:: PROBLEM TO SOLVE ::
Pictures aside, repeat the whole listing word for word.

:: DATA SEGMENT ::
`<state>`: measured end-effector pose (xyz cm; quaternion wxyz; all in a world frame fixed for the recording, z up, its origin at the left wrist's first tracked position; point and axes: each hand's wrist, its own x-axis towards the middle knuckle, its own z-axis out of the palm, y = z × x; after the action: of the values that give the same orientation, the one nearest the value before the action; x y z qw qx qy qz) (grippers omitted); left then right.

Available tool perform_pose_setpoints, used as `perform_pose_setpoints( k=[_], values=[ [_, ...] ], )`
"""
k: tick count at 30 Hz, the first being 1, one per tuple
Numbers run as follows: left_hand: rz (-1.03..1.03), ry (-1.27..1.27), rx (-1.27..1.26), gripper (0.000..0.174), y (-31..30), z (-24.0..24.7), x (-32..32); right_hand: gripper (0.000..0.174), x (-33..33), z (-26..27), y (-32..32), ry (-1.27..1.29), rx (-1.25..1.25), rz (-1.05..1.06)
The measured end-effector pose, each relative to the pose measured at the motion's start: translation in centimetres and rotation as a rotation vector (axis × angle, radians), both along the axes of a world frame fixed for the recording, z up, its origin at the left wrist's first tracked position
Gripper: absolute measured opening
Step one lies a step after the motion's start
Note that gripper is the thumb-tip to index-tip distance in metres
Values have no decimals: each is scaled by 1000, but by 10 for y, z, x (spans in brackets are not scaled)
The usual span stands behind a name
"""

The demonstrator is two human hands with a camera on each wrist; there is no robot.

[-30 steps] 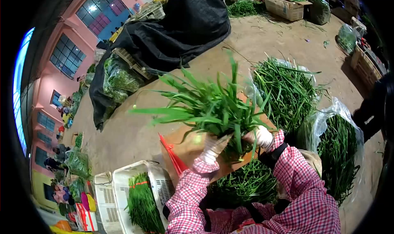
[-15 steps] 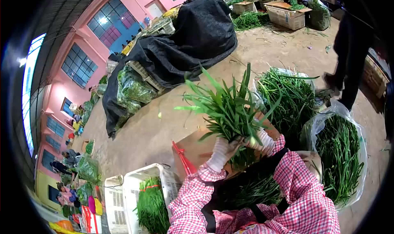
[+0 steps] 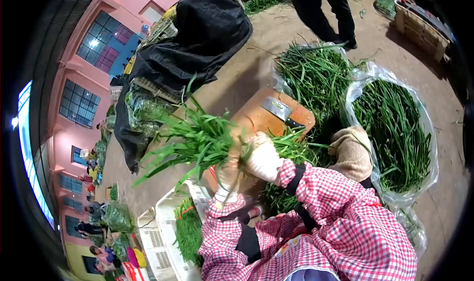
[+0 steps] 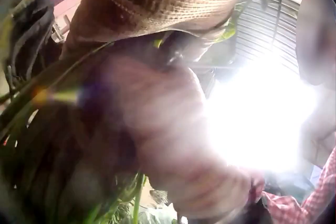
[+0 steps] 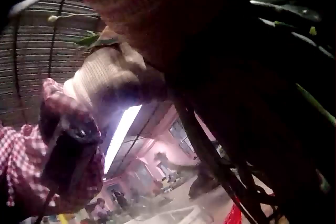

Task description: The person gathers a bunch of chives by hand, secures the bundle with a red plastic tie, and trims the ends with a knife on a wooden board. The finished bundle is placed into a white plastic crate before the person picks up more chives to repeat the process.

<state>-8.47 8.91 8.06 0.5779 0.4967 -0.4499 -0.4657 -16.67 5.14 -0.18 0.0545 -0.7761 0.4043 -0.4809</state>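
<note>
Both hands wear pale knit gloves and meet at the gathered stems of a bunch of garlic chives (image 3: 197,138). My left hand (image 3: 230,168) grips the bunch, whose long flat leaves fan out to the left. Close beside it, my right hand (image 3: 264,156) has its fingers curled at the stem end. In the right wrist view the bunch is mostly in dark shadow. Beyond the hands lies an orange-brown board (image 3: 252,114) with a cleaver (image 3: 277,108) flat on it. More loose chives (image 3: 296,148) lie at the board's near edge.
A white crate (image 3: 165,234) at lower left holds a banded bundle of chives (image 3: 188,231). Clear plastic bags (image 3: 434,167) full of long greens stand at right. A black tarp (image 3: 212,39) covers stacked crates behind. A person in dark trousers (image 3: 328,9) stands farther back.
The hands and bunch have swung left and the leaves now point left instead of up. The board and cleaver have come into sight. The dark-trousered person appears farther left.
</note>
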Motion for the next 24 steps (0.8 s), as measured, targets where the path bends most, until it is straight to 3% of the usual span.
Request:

:: ANSWER TO THE PROBLEM ::
`<state>`: measured end-effector pose (xyz cm; quaternion wxyz; all in a world frame fixed for the recording, z up, its origin at the left wrist's first tracked position; point and axes: each hand's wrist, its own x-axis towards the middle knuckle, its own z-axis out of the palm, y = z × x; after the action: of the values that give the same orientation, the one nearest the value before the action; x y z qw qx qy qz) (grippers omitted); left then right.

Available tool perform_pose_setpoints, used as `perform_pose_setpoints( k=[_], values=[ [_, ...] ], )`
"""
k: tick count at 30 Hz, the first being 1, one per tuple
Numbers run as follows: left_hand: rz (-1.03..1.03), ry (-1.27..1.27), rx (-1.27..1.26), gripper (0.000..0.174), y (-31..30), z (-24.0..24.7), x (-32..32); right_hand: gripper (0.000..0.174), x (-33..33), z (-26..27), y (-32..32), ry (-1.27..1.29), rx (-1.25..1.25), rz (-1.05..1.06)
The measured end-effector pose, each relative to the pose measured at the motion's start: translation in centimetres and rotation as a rotation vector (axis × angle, radians), both along the axes of a world frame fixed for the recording, z up, its origin at the left wrist's first tracked position
Gripper: absolute measured opening
Step one lies a step after the motion's start
Note that gripper is the thumb-tip to index-tip distance in metres
Values have no decimals: each is scaled by 1000, but by 10 for y, z, x (spans in brackets are not scaled)
The usual span stands behind a name
"""

The demonstrator is two human hands with a camera on each wrist; there is no robot.

[-30 steps] 
[-15 steps] 
[+0 steps] 
[+0 steps] 
[+0 steps] 

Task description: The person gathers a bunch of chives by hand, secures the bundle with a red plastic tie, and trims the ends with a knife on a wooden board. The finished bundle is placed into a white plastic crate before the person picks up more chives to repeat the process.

<state>-8.47 8.91 8.06 0.5779 0.4967 -0.4499 -0.4657 -16.67 5.14 -0.18 0.0545 -0.7761 0.4043 -0.4809</state>
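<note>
Both hands wear pale knit gloves and meet at the gathered stems of a bunch of garlic chives (image 3: 197,138). My left hand (image 3: 230,168) grips the bunch, whose long flat leaves fan out to the left. Close beside it, my right hand (image 3: 264,156) has its fingers curled at the stem end. In the right wrist view the bunch is mostly in dark shadow. Beyond the hands lies an orange-brown board (image 3: 252,114) with a cleaver (image 3: 277,108) flat on it. More loose chives (image 3: 296,148) lie at the board's near edge.
A white crate (image 3: 165,234) at lower left holds a banded bundle of chives (image 3: 188,231). Clear plastic bags (image 3: 434,167) full of long greens stand at right. A black tarp (image 3: 212,39) covers stacked crates behind. A person in dark trousers (image 3: 328,9) stands farther back.
The hands and bunch have swung left and the leaves now point left instead of up. The board and cleaver have come into sight. The dark-trousered person appears farther left.
</note>
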Motion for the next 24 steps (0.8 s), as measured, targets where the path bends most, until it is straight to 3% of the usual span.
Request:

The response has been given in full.